Give back exactly the lines from the start of the listing to the line containing "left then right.", inclusive, and nothing beyond them.
#####
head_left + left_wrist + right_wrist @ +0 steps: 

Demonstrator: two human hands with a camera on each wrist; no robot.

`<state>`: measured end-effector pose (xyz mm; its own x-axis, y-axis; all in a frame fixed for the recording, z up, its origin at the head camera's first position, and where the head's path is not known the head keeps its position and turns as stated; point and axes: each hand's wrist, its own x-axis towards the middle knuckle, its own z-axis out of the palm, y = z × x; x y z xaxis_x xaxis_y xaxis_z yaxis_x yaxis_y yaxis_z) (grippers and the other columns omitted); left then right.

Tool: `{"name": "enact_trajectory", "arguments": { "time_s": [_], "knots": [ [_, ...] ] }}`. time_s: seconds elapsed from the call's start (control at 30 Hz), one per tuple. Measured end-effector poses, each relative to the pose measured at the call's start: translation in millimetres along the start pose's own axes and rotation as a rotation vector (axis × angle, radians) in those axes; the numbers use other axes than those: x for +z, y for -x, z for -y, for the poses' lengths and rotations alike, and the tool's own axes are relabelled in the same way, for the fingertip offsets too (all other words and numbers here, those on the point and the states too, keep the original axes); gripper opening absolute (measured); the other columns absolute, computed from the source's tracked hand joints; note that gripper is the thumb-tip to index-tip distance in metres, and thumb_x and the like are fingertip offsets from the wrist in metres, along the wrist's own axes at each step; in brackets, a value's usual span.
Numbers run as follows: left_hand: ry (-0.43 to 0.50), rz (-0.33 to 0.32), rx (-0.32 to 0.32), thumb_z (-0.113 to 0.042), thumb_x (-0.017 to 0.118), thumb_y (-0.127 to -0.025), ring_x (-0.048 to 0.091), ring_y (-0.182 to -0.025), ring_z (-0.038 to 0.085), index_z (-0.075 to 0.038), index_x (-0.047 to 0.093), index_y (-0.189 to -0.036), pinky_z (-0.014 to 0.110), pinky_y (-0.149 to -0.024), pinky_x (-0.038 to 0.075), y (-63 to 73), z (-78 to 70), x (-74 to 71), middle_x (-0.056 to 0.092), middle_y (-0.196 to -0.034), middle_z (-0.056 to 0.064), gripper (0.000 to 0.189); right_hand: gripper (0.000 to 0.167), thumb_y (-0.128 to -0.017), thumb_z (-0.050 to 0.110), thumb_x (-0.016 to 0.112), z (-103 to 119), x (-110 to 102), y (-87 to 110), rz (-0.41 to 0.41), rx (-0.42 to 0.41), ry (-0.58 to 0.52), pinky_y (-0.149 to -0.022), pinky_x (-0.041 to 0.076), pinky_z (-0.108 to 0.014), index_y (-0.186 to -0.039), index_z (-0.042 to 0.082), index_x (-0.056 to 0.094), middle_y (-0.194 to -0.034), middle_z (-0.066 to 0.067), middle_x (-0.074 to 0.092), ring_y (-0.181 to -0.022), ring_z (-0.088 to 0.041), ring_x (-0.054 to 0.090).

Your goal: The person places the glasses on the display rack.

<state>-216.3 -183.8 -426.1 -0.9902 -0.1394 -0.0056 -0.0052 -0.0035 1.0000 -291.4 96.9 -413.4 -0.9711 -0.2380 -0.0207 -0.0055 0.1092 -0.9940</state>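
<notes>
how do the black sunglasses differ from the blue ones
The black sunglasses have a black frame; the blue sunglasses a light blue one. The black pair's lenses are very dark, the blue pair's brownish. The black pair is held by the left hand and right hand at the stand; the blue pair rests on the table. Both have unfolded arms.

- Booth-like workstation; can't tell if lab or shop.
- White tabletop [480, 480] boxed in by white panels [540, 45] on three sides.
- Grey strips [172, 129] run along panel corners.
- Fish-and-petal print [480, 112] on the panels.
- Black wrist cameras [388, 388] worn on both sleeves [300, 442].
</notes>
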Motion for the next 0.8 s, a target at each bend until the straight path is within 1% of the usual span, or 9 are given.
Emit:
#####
OUTPUT BELOW
head_left + left_wrist + right_wrist @ +0 steps: 

Demonstrator: two human hands with a camera on each wrist; no robot.

`<state>`: measured end-effector pose (xyz mm; its own x-axis, y-axis; all in a frame fixed for the recording, z up, its origin at the head camera's first position, and where the head's path is not known the head keeps its position and turns as stated; point and axes: each hand's wrist, its own x-axis towards the middle knuckle, its own z-axis out of the palm, y = z × x; x y z xaxis_x xaxis_y xaxis_z yaxis_x yaxis_y yaxis_z) (grippers and the other columns omitted); left then right.

Whatever the exercise asked has now been answered.